差別云々については村田の語ったものをそのまま混ぜただけである。
「信じないなら信じないで構わない。 証拠を出す出さないに俺達のメリットがある筈も無いしな」
「――じゃあ、なんであんなことを言った」
細かい設定を作った訳ではない組織の内容を長々と語るつもりは一喜にはない。
これで話は終わりだと済ませたかったが、そうはならないのが現実だ。全てが彼の考えるようにはならないし、それは異世界であっても同様である。
突き放したような言い方は、村田に怒りを抱かせた。そんな集団であるというのなら、どうして世良にあんな希望的な事実を教えたのだろう。
彼女の内には怒りがある。恨みがあって、それでも女性らしい悩みも抱えている。
毒の消失。それが成せると知った時、彼女が何を考えたのかを一喜はまったくもって知ろうと思わなかった。
「彼女は今もカードの所為で発生する毒に身体を蝕まれている。 少し前まではその状況を気にしないようにしていたが、お前はそこに余計な救いを与えた」
「十黄!」
「黙っててくれ。 ……お前の発言は、誰かの救いを与えるだけの力を持っているんだ。 その自覚をせずにあんな言葉を発したのか」
世良の静止の声も今の村田には届かない。
一組織の一員であるならば、その発言には責任が発生する。彼が自覚無しにそれを言ったとなれば、ろくでなしというのは正にその通りだ。

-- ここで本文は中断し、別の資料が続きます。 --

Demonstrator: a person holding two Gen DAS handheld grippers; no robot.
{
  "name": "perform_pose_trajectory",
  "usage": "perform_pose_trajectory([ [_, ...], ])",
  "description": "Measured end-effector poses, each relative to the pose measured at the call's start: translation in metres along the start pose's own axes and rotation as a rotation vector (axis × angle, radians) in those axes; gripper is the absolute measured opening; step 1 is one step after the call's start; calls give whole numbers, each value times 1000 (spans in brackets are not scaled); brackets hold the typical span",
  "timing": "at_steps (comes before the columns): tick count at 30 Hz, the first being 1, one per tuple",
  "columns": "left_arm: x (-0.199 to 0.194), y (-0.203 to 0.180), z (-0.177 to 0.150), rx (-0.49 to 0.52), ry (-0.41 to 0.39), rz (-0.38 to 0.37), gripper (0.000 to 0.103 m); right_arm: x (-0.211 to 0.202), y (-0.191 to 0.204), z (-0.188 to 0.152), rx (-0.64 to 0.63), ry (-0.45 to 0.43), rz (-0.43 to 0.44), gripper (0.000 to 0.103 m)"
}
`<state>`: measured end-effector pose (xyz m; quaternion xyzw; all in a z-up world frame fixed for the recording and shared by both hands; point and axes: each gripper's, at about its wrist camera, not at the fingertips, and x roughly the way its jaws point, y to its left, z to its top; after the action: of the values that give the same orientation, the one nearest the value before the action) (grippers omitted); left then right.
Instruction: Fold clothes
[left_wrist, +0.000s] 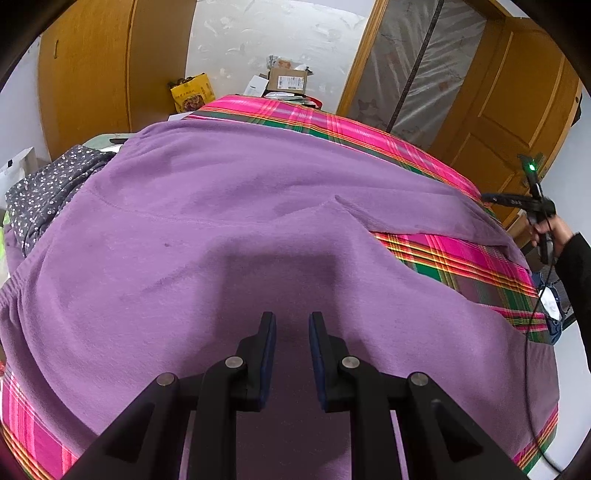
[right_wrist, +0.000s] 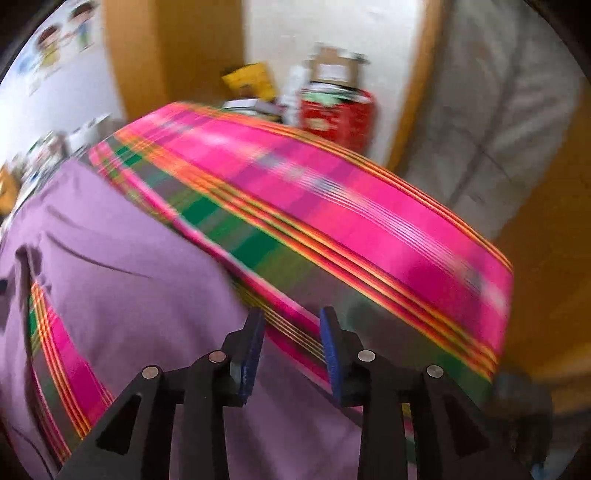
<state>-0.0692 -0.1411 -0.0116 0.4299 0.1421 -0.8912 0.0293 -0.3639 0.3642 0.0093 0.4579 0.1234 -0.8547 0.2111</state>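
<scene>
Purple fleece garment (left_wrist: 221, 221) lengthwise across plaid cloth (left_wrist: 461, 254)

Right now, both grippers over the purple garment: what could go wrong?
1. Both the left gripper and right gripper are open and empty; a closing pinch may also catch the plaid sheet beneath the purple garment.
2. The cable hangs by the bed's edge and could snag.

Empty, parted right gripper (right_wrist: 291, 317) above blurred purple garment (right_wrist: 122, 288) and plaid sheet (right_wrist: 332, 206), perhaps untouching.
</scene>
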Motion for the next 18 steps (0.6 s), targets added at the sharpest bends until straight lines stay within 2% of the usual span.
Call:
perform_pose_trajectory([
  [8,2,-11,1,24,9,-8,19,-34,-87,-75,286,-21,-20,36],
  [10,2,-16,2,34,10,-10,19,-35,-95,-90,314,-12,13,50],
  [12,2,-21,2,42,12,-10,19,-31,-96,-102,306,13,38,51],
  [15,4,-29,3,53,15,-11,19,-35,-89,-109,277,2,43,51],
  [16,4,-32,3,59,15,-11,19,-35,-87,-110,263,6,25,48],
  [17,4,-35,3,64,16,-11,19,-35,-86,-110,250,11,2,31],
  [18,4,-37,3,68,16,-13,19,-36,-87,-111,245,13,-10,8],
])
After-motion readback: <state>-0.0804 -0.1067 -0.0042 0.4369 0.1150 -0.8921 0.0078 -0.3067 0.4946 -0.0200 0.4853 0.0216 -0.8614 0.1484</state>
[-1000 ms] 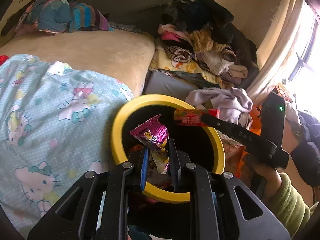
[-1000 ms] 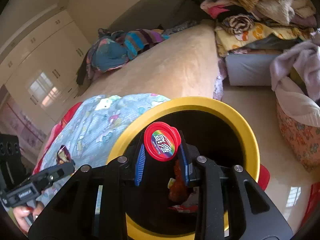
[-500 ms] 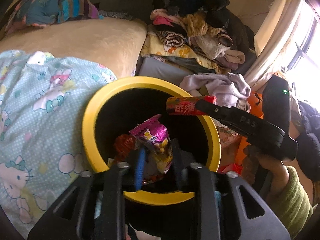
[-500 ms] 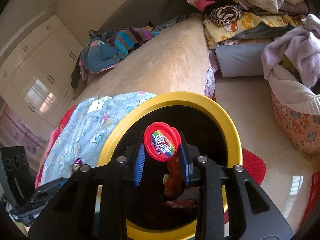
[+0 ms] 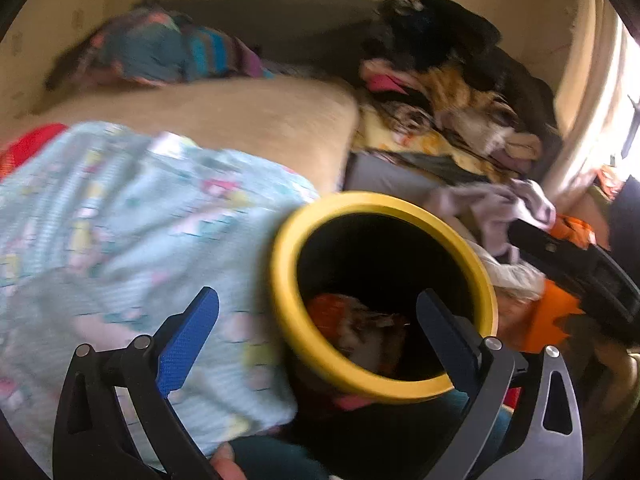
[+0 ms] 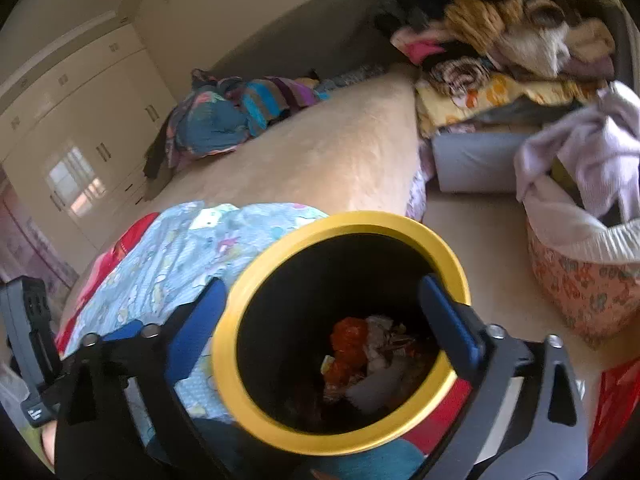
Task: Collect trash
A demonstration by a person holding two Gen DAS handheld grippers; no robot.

一喜は暫く考えた。本当のことを言うのであれば彼女の状態なぞどうでもいいが、ここでそれをして以降偶然にも出会って険悪な関係となるのは面倒臭い。
かといって自覚があって語ったとなれば、じゃあ治してみせろときっと村田は語ることだろう。
「いいや、俺は出来ると解っていることしか語るつもりはない。 そこの彼女に語った言葉は、全て事実だ」
「なら、救うことが出来ると発言した責任を取れ。 彼女が再度絶望しない為にも――頼む」
一喜は少し考え、後者を取った。そこに下心があったのは事実であり、彼の発言に怒りを強引に収めた村田はその場で膝を付いて頭を下げた。